Here is a quote from Marc Bekoff in a recent post (here):
For as long as human animals have pondered how we might differ from nonhuman animals (hereafter animals for convenience) many ideas have come and gone. For example, it’s been postulated that humans are created in the image of God and are the only rational beings. People vary in their opinions on whether we are the only animals who are created in the image of God and of course it’s not a claim that can be proven or disproven. However, ample research has shown that animals are rational beings and that they also share with us many other traits that were once thought to be uniquely human, including manufacturing and using tools, having culture, having a sense of self, using complex systems of communication, producing art, and having rich and deep emotional lives and knowing right from wrong. Two traits that seem to separate us from other animals are we’re the only animals who cook food and no other animals are as destructive and evil…
The time has come to debunk the myth of human exceptionalism once and for all. It’s a hollow, shallow, and self-serving perspective on who we are. Of course we are exceptional in various arenas as are other animals. Perhaps we should replace the notion of human exceptionalism with species exceptionalism, a move that will force us to appreciate other animals for who they are, not who or what we want them to be.

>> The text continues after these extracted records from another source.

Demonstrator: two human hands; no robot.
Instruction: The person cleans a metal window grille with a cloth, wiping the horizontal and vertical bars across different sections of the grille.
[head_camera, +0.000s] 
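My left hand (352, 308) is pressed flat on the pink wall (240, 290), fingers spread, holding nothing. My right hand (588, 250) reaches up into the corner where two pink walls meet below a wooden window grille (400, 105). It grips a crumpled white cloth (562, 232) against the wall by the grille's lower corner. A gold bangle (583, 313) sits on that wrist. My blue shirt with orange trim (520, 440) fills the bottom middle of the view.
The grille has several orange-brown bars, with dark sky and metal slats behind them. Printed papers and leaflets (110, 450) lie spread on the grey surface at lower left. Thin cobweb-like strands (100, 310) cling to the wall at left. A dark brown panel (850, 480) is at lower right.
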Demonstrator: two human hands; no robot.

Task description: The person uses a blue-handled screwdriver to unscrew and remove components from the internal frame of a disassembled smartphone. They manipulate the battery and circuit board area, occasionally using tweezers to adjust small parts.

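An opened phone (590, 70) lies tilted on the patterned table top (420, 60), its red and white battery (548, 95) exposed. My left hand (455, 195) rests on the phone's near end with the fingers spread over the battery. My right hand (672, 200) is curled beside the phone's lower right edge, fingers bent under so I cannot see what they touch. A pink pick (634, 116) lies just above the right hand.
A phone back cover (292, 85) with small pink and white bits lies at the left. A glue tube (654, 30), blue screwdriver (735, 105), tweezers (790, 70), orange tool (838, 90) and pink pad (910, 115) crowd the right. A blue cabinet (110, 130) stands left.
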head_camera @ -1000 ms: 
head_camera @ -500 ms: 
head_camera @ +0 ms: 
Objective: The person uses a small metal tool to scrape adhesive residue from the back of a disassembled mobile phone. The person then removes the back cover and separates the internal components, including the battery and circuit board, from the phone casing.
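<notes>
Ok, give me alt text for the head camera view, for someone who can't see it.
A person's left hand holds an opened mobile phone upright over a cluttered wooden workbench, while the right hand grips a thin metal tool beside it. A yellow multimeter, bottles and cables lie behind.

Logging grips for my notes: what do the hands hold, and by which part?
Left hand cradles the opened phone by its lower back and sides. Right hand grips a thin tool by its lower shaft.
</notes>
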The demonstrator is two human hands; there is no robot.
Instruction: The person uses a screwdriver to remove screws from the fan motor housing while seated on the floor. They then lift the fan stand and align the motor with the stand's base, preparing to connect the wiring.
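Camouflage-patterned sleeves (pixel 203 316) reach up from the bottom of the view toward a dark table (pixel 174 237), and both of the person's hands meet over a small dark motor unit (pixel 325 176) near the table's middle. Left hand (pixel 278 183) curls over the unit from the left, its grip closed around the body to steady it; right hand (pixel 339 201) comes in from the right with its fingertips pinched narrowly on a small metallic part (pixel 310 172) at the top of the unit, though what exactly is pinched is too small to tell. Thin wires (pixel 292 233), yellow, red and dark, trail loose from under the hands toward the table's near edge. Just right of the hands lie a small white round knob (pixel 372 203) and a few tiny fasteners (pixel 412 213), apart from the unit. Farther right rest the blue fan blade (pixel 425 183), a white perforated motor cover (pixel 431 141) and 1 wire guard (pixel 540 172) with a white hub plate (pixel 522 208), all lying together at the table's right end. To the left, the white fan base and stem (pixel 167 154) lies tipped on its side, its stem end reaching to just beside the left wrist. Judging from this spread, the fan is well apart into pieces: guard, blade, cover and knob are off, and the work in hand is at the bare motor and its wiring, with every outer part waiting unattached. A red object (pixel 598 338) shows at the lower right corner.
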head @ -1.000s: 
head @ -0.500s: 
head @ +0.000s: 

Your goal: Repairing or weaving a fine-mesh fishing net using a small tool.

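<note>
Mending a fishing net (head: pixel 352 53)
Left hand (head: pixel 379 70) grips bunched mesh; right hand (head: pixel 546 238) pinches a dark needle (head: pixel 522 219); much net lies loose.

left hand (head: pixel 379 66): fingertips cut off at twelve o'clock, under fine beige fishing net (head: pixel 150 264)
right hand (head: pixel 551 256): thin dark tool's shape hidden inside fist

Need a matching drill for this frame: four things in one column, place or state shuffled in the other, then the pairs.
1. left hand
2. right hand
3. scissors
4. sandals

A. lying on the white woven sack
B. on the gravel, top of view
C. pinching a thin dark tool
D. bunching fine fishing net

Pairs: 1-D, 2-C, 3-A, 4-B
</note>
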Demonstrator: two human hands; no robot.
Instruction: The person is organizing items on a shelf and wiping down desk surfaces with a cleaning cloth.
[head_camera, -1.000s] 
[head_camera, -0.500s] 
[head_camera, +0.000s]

Separating how we think about humans and other animals is like separating how we think about rivers and the Nile. It is not an efficient way to understand the Nile and it robs effort from understanding rivers in general. The only way this sort of thing happens if we start with “the Nile is not a river”, “don’t use concepts that describe the Nile for any other river (nilomorphism to coin a word)” or “it belittles the Great Nile to say it behaves like other rivers”. We have built an artificial boundary here, we have not ‘divided nature at its joints’. We will sink down to playing semantic games – trying to define Nile so other rivers are not included and trying to define river so that it includes them all except for the Nile. In the same way, dividing man from other animals is also artificial – not the way science should be done.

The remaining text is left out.